Methods of processing medical images for the detection of pathologies in craniofacial surgery
DOI:
https://doi.org/10.15587/1729-4061.2015.43334Keywords:
smoothing filters, differential operators, distinguishing the boundaries, the Serra mathematical morphologyAbstract
Analyzing the algorithms for filtering digital images, we have pointed out dimensional image processing techniques. We have studied the performance of smoothing filters, the work of differential operators, and the efficiency of the Canny method. We have determined the peculiarities of applying the algorithms for identifying CT scans boundaries. We have researched the possibility of applying the Serra mathematical morphology operations for determining the most significant and muting uninformative image objects. While specifying the boundaries, we have visually assessed the quality of noise reduction operations, the efficiency of various operators and techniques as well as the rate of performance and the minimum average quadratic deviation.

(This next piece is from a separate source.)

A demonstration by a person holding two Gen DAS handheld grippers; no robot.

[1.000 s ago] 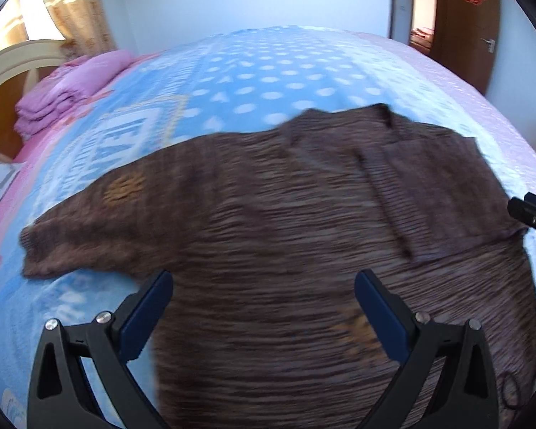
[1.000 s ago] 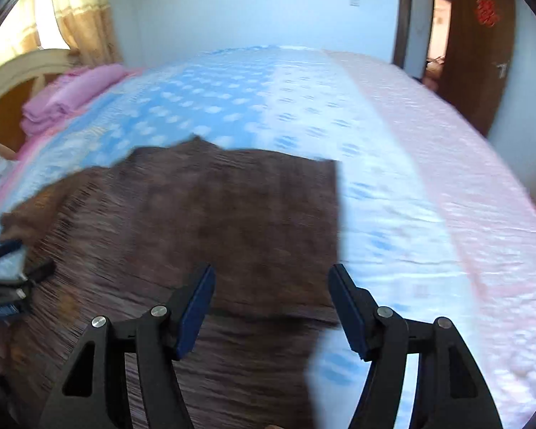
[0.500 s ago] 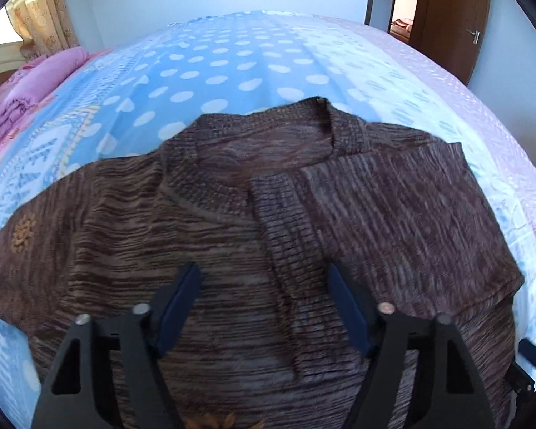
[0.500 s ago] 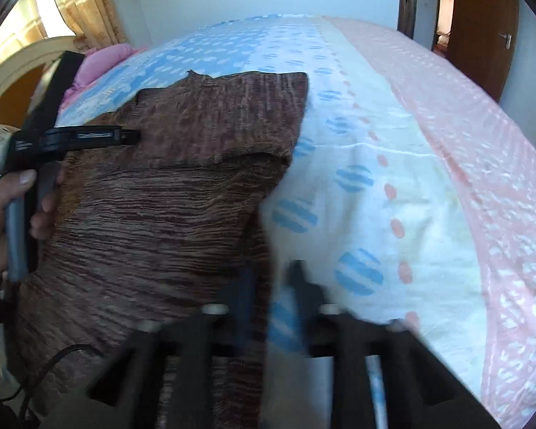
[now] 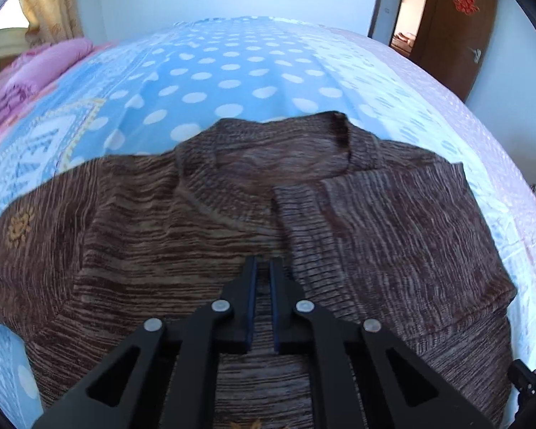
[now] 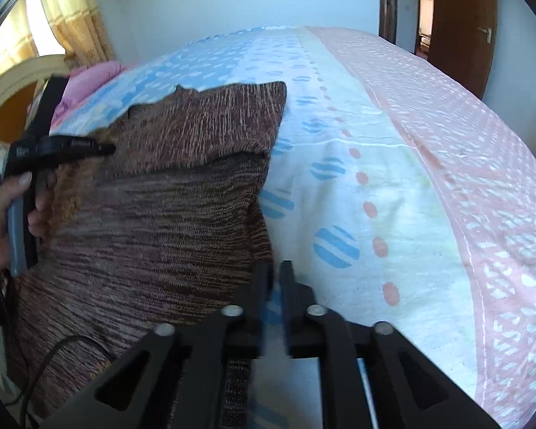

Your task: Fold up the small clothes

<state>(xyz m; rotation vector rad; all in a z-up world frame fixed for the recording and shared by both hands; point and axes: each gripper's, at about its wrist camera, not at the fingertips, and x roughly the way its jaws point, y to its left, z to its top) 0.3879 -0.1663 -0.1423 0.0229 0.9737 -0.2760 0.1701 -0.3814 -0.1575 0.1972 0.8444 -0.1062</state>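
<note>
1. I am looking along my left hand-held gripper (image 5: 262, 262), its jaws drawn nearly together over the chest of the brown sweater (image 5: 196, 236); whether they are pinching any knit I cannot tell.
2. The sweater is lying flat on the bed (image 5: 232, 71), collar away from me, its long axis running from me toward the collar (image 5: 282, 157).
3. One sleeve (image 5: 393, 228) is lying folded across the body, just right of my left tips.
4. My right hand-held gripper (image 6: 273, 271), jaws also nearly together, is sitting at the sweater's right edge, with the garment lying to its left.
5. The unfolded sleeve is stretching off left, so I judge my left hand nearer to it.
</note>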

As a result of the study, we have suggested an algorithm for obtaining the morphological features of pathologies at the stage of diagnostics in craniofacial surgery. The essence of the algorithm lies in distinguishing the original information from the resulting model. Obtaining the original information means getting rid of the noise from a set of tomographic slices with the Gaussian filter, identifying the most informative image objects by means of the operation of mathematical morphology Close, and, depending on to the type of pathology, outlining the shot boundaries with the Sobel, Roberts and Laplace differential operators as well as by the Canny method. The model construction includes mirroring the healthy side and processing the obtained information with the help of the above listed methods.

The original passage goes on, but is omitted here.